Il suffisait autrefois d’observer l’évolution des prix, des taux d’intérêt, du crédit ou du nombre de transactions pour comprendre l’orientation du marché. Aujourd’hui, cette réalité a changé. À mon avis, l’avenir de l’immobilier portugais ne se décide plus au sein même du secteur. Il se décide de plus en plus en dehors de celui-ci.
Cela peut sembler une affirmation provocatrice, mais il suffit d’observer ce qui se passe au Portugal. Lorsqu’une entreprise internationale choisit notre pays pour y implanter un centre technologique, une unité industrielle ou un centre de données, elle ne se contente pas de créer des emplois. Elle génère également une demande en matière de logements, de bureaux, de logistique, de commerce, d’écoles et de services. L’impact se fait d’abord sentir sur l’économie, mais il se répercute rapidement sur le marché immobilier.
Il en va de même pour les investissements dans l’énergie, l’intelligence artificielle, la technologie, la défense ou l’économie bleue. Ce sont des projets qui attirent des talents qualifiés, créent de nouveaux écosystèmes d’entreprises et transforment les territoires. Là où il y a une activité économique durable, il y a inévitablement une pression sur le marché immobilier. C’est pourquoi je considère qu’il est de plus en plus réducteur d’analyser le secteur uniquement à travers le prix des logements.
La véritable valeur d’un bien immobilier commence bien avant la construction du bâtiment.
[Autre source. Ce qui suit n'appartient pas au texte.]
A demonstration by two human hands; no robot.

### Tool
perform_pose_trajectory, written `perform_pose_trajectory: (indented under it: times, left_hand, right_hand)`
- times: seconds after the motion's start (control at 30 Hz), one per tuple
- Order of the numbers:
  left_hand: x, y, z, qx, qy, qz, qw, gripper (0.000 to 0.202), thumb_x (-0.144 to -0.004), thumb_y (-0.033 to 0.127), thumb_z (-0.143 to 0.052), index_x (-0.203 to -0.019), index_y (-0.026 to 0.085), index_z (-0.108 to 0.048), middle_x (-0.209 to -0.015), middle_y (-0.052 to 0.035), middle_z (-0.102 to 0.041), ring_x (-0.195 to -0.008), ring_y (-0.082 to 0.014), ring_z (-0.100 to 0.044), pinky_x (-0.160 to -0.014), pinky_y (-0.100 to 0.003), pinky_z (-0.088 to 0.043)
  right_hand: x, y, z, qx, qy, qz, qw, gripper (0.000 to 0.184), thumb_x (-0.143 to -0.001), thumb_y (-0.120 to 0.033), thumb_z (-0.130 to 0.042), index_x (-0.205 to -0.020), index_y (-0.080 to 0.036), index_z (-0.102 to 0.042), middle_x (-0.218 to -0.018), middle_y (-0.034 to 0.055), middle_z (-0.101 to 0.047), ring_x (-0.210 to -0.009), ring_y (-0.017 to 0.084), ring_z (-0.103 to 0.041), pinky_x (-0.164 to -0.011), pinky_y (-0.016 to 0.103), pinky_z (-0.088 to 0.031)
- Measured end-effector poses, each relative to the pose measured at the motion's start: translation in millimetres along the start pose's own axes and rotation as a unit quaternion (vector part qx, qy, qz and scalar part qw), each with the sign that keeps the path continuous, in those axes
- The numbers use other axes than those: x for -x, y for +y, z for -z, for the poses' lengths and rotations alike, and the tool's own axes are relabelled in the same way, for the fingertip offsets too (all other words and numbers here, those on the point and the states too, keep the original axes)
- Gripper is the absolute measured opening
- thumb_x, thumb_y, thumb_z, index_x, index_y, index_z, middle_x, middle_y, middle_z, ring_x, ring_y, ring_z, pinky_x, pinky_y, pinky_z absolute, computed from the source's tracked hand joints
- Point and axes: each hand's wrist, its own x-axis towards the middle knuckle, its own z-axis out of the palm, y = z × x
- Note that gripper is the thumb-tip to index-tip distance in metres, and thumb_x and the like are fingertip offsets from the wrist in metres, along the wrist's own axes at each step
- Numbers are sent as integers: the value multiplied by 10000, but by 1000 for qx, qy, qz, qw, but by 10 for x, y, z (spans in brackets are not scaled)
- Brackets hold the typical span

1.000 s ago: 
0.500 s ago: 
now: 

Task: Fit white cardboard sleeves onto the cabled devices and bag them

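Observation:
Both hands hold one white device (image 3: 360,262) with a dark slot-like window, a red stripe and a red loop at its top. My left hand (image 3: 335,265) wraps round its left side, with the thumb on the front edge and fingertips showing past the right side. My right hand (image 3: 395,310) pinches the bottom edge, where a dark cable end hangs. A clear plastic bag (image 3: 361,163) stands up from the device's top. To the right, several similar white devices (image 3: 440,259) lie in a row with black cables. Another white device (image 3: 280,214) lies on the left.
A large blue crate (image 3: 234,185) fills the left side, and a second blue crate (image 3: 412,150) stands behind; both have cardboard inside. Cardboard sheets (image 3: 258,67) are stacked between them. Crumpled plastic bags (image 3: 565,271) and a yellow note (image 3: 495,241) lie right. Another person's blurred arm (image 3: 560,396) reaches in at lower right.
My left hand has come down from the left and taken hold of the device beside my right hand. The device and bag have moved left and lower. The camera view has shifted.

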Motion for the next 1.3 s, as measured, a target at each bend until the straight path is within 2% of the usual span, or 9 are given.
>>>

Elle commence lorsqu’il existe une université capable de former des talents, des entreprises qui créent des emplois qualifiés, une bonne accessibilité, de l’énergie disponible, des écoles, des hôpitaux, la sécurité et la qualité de vie. En bref, elle commence lorsqu’il existe un territoire prêt à se développer.
C’est précisément cette réflexion qui est ressortie lors d’une récente conversation aux « Serenatas da Mediação », en Algarve. Parmi les experts du secteur, la conclusion était pratiquement unanime : nous continuons à parler de logement alors que nous devrions parler de villes. J’ajouterais une idée encore plus globale. Nous devrions parler de régions.
Les entreprises ne choisissent plus seulement des terrains. Elles choisissent des écosystèmes. Elles choisissent la capacité à attirer des personnes, l’innovation et les investissements. Et c’est précisément là que le secteur public joue un rôle décisif. Il ne suffit pas d’accélérer l’octroi des permis ou d’approuver de nouveaux projets. Il est nécessaire d’aménager le territoire de manière intégrée, en articulant logement, mobilité, éducation, santé, énergie et développement économique. Sans cette vision commune, nous continuerons à résoudre des problèmes isolés sans construire de solutions durables.
Ces derniers mois, j’ai écrit sur les centres de données, l’énergie, l’intelligence artificielle, le nearshoring, l’économie bleue et les investissements étrangers. À première vue, ces thèmes semblent indépendants les uns des autres. En réalité, ils influencent tous directement l’avenir de l’immobilier, car ils modifient tous la façon dont les gens vivent, travaillent et choisissent les territoires où ils souhaitent investir.
Peut-être est-il temps de cesser de se demander simplement combien de logements il faut construire. La question la plus importante est de savoir quel pays nous préparons pour que ces logements aient un sens.
Car l’avenir de l’immobilier portugais ne sera pas défini uniquement par les promoteurs, les consultants ou les agents du secteur. Il dépendra de la capacité du Portugal à créer des régions compétitives, capables d’attirer les talents, les entreprises et les investissements.
Au final, l’immobilier ne se vendra plus uniquement au mètre carré.
Ce sera avant tout la qualité du territoire qui fera la différence.